What, then, of the series that started it all? What kind of shape might Doctor Who finally take when it returns to our screens? Well, if the past few months have proven anything, it’s that Chris Chibnall has a very definite plan for his version of Doctor Who – its messages, the types of stories it wants to tell and who it wants to speak to. A recent Radio Times interview reaffirmed his commitment to stories that tackle social issues; whether there’s a five-year plan in play or not, it’s clear that he’s intent on sticking to his guns. He has slyly alluded to the return of more classic monsters, however, so we might well get to see Graham shooting Cybermen in the foot or Yaz drop-kicking a Graske into a bin.
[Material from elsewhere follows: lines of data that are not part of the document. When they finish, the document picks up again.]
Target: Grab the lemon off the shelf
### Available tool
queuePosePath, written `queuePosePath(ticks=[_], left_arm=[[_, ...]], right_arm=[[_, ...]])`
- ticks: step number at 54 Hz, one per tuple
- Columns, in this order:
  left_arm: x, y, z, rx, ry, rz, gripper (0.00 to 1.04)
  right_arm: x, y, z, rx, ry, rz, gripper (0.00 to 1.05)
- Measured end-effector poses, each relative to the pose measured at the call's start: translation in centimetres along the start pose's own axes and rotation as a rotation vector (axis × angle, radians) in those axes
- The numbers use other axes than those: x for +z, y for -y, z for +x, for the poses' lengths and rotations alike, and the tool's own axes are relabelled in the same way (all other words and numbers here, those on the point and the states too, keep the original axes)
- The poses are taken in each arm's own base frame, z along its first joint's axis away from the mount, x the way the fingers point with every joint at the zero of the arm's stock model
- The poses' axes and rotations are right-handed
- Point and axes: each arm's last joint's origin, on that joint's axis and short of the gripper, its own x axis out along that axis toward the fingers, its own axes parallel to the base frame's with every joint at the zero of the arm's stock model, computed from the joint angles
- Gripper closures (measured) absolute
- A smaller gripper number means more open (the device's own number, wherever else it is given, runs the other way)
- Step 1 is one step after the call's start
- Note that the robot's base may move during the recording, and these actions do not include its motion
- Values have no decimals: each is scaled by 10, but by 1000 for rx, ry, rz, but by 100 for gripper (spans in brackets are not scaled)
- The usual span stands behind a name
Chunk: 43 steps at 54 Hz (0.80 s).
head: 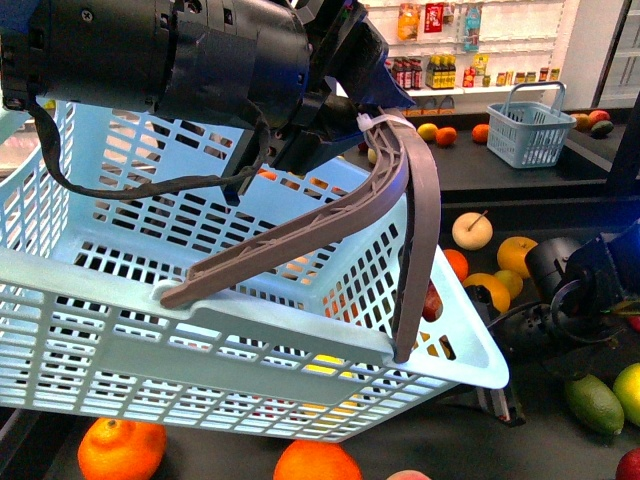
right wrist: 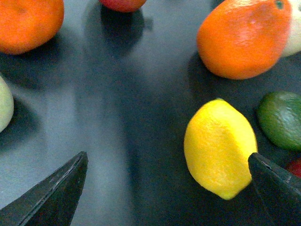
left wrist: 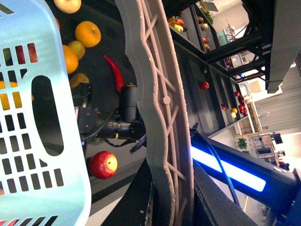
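Observation:
The lemon [right wrist: 220, 148], bright yellow and oval, lies on the dark shelf tier [right wrist: 117, 117]. My right gripper [right wrist: 167, 157] is open just above it. The lemon sits inside the gap, close against one fingertip [right wrist: 270, 181] and far from the other. In the front view the right arm [head: 570, 290] reaches low among the fruit on the shelf [head: 520, 170], and I cannot pick out the lemon there. My left gripper [left wrist: 160, 197] is shut on the grey basket handle [left wrist: 157, 94] and holds the light blue basket [head: 150, 330] up in front of the camera.
Around the lemon lie an orange [right wrist: 242, 37], a green fruit [right wrist: 282, 120], a second orange [right wrist: 28, 23] and a pale green fruit [right wrist: 3, 103]. Oranges [head: 120, 448] lie below the basket. A small blue basket [head: 530, 125] stands on the upper tier.

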Motion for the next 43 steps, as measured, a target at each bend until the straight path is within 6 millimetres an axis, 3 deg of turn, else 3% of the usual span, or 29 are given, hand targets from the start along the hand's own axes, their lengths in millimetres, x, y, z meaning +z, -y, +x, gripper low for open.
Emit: queuePosePath(ticks=[13,43], left_arm=[[0,0,0,-1,-1,0,93],[0,0,0,-1,-1,0,93]], right_arm=[[-12,13,28,-44,4,-59,2],[-37,36,54,-91,-62,10,2]])
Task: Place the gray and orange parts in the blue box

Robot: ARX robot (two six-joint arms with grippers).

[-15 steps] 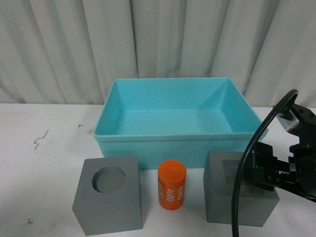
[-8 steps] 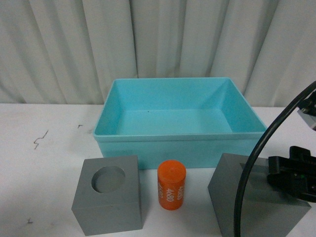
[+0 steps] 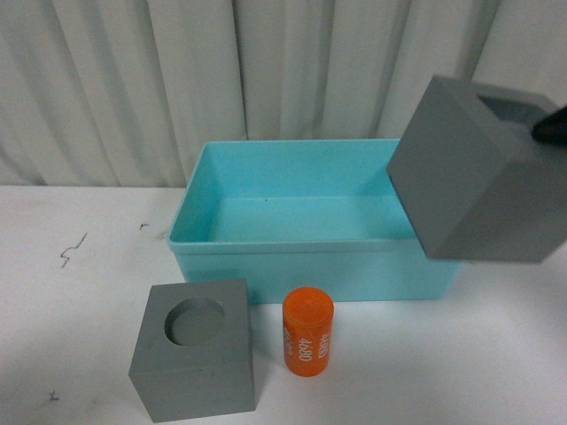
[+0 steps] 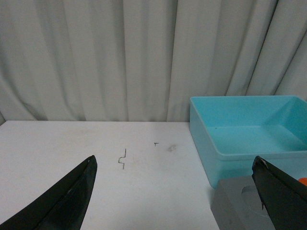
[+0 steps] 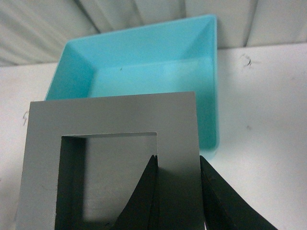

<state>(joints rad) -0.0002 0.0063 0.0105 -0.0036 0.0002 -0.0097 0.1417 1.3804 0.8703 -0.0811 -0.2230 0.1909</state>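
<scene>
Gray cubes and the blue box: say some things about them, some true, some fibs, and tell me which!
1. The gray cube with the square recess is up in the air, pinched by the right gripper. True.
2. The orange cylinder lies inside the blue box. False: the cylinder stands on the table in front of the box.
3. The gray cube with the round recess sits on the table. True.
4. The left gripper holds a cube. False: it is open and empty.

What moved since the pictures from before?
The right gripper, clamped on a wall of the gray cube with the square recess, lifted it off the table; it now hangs tilted near the blue box's right end. The round-recess cube, orange cylinder and box stayed put.
</scene>
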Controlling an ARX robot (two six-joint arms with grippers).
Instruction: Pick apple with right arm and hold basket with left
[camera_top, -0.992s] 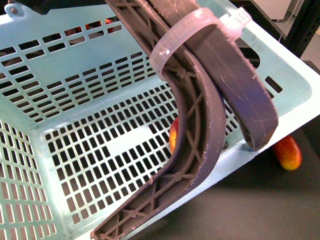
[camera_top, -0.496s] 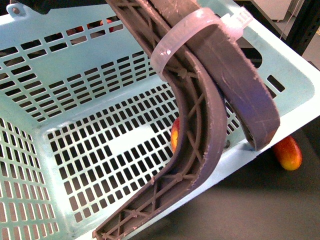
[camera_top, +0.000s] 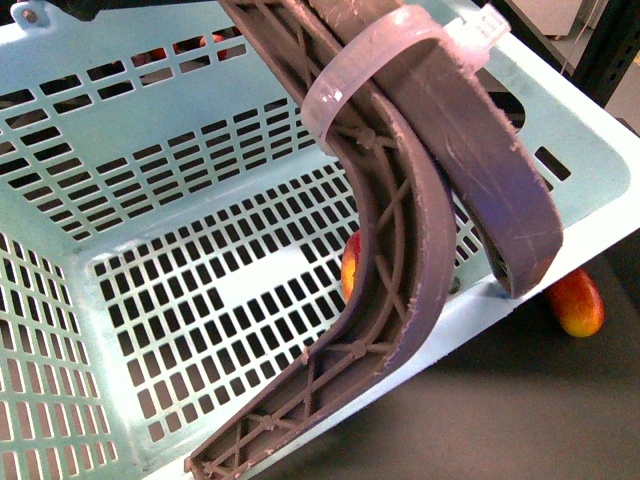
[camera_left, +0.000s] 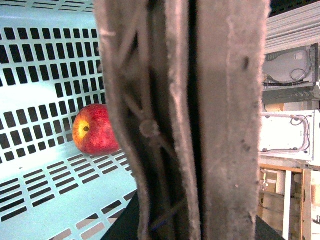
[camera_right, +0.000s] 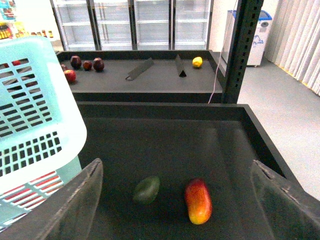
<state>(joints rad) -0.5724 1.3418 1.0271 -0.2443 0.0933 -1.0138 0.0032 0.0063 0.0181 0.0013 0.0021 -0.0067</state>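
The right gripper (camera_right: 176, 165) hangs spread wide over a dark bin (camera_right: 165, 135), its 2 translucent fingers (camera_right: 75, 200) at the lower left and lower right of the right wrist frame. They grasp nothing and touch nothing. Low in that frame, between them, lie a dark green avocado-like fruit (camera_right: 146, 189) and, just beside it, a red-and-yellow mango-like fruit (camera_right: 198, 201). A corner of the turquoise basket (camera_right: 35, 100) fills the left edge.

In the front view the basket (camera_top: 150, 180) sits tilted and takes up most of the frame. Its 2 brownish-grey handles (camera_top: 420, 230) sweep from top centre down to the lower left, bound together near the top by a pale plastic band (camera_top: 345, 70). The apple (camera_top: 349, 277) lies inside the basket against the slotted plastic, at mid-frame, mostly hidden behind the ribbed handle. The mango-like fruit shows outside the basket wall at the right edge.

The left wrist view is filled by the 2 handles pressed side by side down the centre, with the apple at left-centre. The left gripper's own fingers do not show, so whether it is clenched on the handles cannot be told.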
2018 was a year where politics insinuated itself into every aspect of people’s lives, whether they wanted it to or not. Everything threatened to become partisan: us or them, Remain or Leave, Republican or Democrat, with news of collusion and conspiracies around the world making people question the real agenda of everything from adverts and social media posts to the choice of guests on comedy panel shows. Suddenly, everyone was being told to take sides.
For Doctor Who to pick that year, of all years, to step out from behind the allegories of science-fiction and tackle political and social issues head-on, rather than through the lens of some fictional bug-eyed monsters, was a brave choice that helped the stories resonate strongly with many people. It also had consequences – it was no longer a chance to escape, even if just for an hour, from the real-world problems that have assailed and exhausted us all year. To say for sure whether it was the best choice for the show will require the benefit of hindsight.
If a week is a long time politics, then 2020 is a distant alien landscape indeed, and we don’t have a TARDIS to take us there. The world will be a different place by the time the Doctor returns, and we’ll all have changed too. Series 12 of Doctor Whowill certainly have lots to say about what it means to be human – it always has done, even if it’s never before worn its twin hearts so regularly on its sleeve.
The freshness of this first run – the changes in style and tone, a female Doctor, a cramped and very alien TARDIS control room – will have faded away by then. Without the novelty of being different, each script will have to double-down if it wants to hold the attentions of its audience, not to mention win back those who remain unconvinced. Hopefully, next year’s stories will be a bit more adventurous in their scope, told with a little more deftness and wit, but remain just as gorgeous to watch and listen to. With luck, they’ll continue to inspire and enthral a whole new group of kids and adults alike.
Mind, if Chibnall doesn’t bring back the Zarbi, I’m definitely going on strike. Harrumph.